§ BRIEF: Please write out all the data exactly as shown.

Source records
####################
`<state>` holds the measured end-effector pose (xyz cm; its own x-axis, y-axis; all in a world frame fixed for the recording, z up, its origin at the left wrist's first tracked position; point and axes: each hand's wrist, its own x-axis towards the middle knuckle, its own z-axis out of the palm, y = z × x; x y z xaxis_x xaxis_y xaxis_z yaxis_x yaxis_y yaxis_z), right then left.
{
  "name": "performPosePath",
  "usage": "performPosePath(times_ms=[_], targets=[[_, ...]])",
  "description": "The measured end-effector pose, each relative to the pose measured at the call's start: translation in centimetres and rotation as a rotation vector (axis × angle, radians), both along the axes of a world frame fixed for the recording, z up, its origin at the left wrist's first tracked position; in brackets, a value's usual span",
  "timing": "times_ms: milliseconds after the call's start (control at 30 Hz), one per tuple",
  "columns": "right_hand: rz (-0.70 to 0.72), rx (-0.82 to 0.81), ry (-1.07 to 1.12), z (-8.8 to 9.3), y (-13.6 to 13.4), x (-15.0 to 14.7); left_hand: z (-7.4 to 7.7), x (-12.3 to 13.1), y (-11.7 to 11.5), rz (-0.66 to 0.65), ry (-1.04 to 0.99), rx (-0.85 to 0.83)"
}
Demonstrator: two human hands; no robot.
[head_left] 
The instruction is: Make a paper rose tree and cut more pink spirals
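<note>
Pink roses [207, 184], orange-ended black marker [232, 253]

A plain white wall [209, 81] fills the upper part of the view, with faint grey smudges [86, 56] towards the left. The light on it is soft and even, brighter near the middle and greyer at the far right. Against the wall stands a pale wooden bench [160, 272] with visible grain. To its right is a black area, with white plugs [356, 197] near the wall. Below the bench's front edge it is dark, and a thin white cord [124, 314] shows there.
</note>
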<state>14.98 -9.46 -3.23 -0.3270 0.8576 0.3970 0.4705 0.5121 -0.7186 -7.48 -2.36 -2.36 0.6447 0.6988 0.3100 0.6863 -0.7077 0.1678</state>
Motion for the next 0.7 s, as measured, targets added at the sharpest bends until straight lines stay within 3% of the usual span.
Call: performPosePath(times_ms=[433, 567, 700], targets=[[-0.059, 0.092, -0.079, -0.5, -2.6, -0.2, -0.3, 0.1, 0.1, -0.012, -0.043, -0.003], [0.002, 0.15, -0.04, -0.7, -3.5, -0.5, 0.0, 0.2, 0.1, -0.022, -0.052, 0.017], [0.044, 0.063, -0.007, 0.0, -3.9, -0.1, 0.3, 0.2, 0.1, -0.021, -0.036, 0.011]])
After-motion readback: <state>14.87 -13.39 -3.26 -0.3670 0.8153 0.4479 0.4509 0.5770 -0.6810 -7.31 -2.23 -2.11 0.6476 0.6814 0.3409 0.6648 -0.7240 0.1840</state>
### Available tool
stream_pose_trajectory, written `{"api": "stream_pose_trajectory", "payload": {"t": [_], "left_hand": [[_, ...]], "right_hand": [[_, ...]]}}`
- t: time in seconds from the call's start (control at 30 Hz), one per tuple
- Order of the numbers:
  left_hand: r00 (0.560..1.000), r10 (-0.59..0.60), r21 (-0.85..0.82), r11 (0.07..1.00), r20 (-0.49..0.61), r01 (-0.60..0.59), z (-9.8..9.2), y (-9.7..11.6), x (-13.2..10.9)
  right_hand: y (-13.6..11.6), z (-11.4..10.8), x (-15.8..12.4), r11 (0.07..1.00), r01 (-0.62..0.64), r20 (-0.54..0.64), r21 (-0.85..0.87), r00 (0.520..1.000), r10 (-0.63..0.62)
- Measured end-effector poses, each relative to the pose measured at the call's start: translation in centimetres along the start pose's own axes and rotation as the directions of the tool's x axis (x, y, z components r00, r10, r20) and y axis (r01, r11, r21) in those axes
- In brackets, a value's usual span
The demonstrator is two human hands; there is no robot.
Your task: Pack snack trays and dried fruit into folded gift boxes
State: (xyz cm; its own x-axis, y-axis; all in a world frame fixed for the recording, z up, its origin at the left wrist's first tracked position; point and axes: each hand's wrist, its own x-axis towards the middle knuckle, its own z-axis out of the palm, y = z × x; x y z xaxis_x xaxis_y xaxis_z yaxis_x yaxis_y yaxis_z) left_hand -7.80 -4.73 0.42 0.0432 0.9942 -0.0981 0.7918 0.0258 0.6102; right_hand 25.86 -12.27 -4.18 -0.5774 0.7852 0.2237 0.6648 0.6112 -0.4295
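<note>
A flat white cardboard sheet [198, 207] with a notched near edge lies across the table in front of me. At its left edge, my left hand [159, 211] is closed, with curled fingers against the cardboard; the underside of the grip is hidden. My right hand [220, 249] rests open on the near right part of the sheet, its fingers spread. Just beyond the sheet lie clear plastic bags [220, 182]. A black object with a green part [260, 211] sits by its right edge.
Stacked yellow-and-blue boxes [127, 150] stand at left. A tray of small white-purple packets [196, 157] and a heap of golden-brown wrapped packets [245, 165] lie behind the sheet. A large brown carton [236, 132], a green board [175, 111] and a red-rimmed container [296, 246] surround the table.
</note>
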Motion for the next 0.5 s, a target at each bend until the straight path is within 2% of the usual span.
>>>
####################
§ OUTPUT FOR THIS EXERCISE:
`<state>` holds the measured end-effector pose (xyz cm; its own x-axis, y-axis; all in a world frame fixed for the recording, z up, its origin at the left wrist's first tracked position; point and axes: each hand's wrist, its own x-axis towards the middle knuckle, its own z-axis out of the palm, y = z × x; x y z xaxis_x xaxis_y xaxis_z yaxis_x yaxis_y yaxis_z), right then left.
{
  "name": "performPosePath",
  "usage": "performPosePath(times_ms=[_], targets=[[_, ...]])",
  "description": "The measured end-effector pose, each relative to the pose measured at the call's start: translation in centimetres and rotation as a rotation vector (axis × angle, radians), both along the axes of a world frame fixed for the recording, z up, its origin at the left wrist's first tracked position; in brackets, a value's usual span",
  "timing": "times_ms: milliseconds after the call's start (control at 30 Hz), one per tuple",
  "columns": "right_hand: rz (-0.70 to 0.72), rx (-0.82 to 0.81), ry (-1.07 to 1.12), z (-8.8 to 9.3), y (-13.6 to 13.4), x (-15.0 to 14.7); left_hand: z (-7.4 to 7.7), x (-12.3 to 13.1), y (-11.7 to 11.5), rz (-0.66 to 0.65), ry (-1.04 to 0.99), rx (-0.85 to 0.83)"
}
Demonstrator: two human hands; no robot.
[head_left] 
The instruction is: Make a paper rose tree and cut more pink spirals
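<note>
Pink roses [207, 184], orange-ended black marker [232, 253]

A plain white wall [209, 81] fills the upper part of the view, with faint grey smudges [86, 56] towards the left. The light on it is soft and even, brighter near the middle and greyer at the far right. Against the wall stands a pale wooden bench [160, 272] with visible grain. To its right is a black area, with white plugs [356, 197] near the wall. Below the bench's front edge it is dark, and a thin white cord [124, 314] shows there.
</note>
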<state>14.98 -9.46 -3.23 -0.3270 0.8576 0.3970 0.4705 0.5121 -0.7186 -7.48 -2.36 -2.36 0.6447 0.6988 0.3100 0.6863 -0.7077 0.1678</state>
Motion for the next 0.7 s, as measured, targets added at the sharpest bends until straight lines stay within 3% of the usual span.
Call: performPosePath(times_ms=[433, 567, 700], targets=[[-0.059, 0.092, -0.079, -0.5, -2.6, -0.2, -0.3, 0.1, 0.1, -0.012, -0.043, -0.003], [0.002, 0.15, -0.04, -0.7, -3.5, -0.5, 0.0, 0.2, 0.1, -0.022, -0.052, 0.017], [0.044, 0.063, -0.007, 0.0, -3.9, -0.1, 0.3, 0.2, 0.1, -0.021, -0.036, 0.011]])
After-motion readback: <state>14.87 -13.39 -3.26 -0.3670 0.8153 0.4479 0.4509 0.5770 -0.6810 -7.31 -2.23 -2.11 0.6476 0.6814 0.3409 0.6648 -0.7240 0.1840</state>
### Available tool
stream_pose_trajectory, written `{"api": "stream_pose_trajectory", "payload": {"t": [_], "left_hand": [[_, ...]], "right_hand": [[_, ...]]}}`
- t: time in seconds from the call's start (control at 30 Hz), one per tuple
- Order of the numbers:
  left_hand: r00 (0.560..1.000), r10 (-0.59..0.60), r21 (-0.85..0.82), r11 (0.07..1.00), r20 (-0.49..0.61), r01 (-0.60..0.59), z (-9.8..9.2), y (-9.7..11.6), x (-13.2..10.9)
  right_hand: y (-13.6..11.6), z (-11.4..10.8), x (-15.8..12.4), r11 (0.07..1.00), r01 (-0.62..0.64), r20 (-0.54..0.64), r21 (-0.85..0.87), r00 (0.520..1.000), r10 (-0.63..0.62)
- Measured end-effector poses, each relative to the pose measured at the call's start: translation in centimetres along the start pose's own axes and rotation as the directions of the tool's x axis (x, y, z components r00, r10, r20) and y axis (r01, r11, r21) in those axes
- In brackets, a value's usual span
The demonstrator is two human hands; there is no robot.
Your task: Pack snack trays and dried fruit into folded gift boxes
State: (xyz cm; its own x-axis, y-axis; all in a world frame fixed for the recording, z up, its origin at the left wrist's first tracked position; point and axes: each hand's wrist, its own x-axis towards the middle knuckle, its own z-axis out of the palm, y = z × x; x y z xaxis_x xaxis_y xaxis_z yaxis_x yaxis_y yaxis_z) left_hand -7.80 -4.73 0.42 0.0432 0.9942 -0.0981 0.7918 0.0258 0.6102; right_hand 25.86 -12.27 -4.18 -0.5774 0.7852 0.2237 0.6648 0.6112 -0.4295
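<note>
A flat white cardboard sheet [198, 207] with a notched near edge lies across the table in front of me. At its left edge, my left hand [159, 211] is closed, with curled fingers against the cardboard; the underside of the grip is hidden. My right hand [220, 249] rests open on the near right part of the sheet, its fingers spread. Just beyond the sheet lie clear plastic bags [220, 182]. A black object with a green part [260, 211] sits by its right edge.
Stacked yellow-and-blue boxes [127, 150] stand at left. A tray of small white-purple packets [196, 157] and a heap of golden-brown wrapped packets [245, 165] lie behind the sheet. A large brown carton [236, 132], a green board [175, 111] and a red-rimmed container [296, 246] surround the table.
</note>
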Motion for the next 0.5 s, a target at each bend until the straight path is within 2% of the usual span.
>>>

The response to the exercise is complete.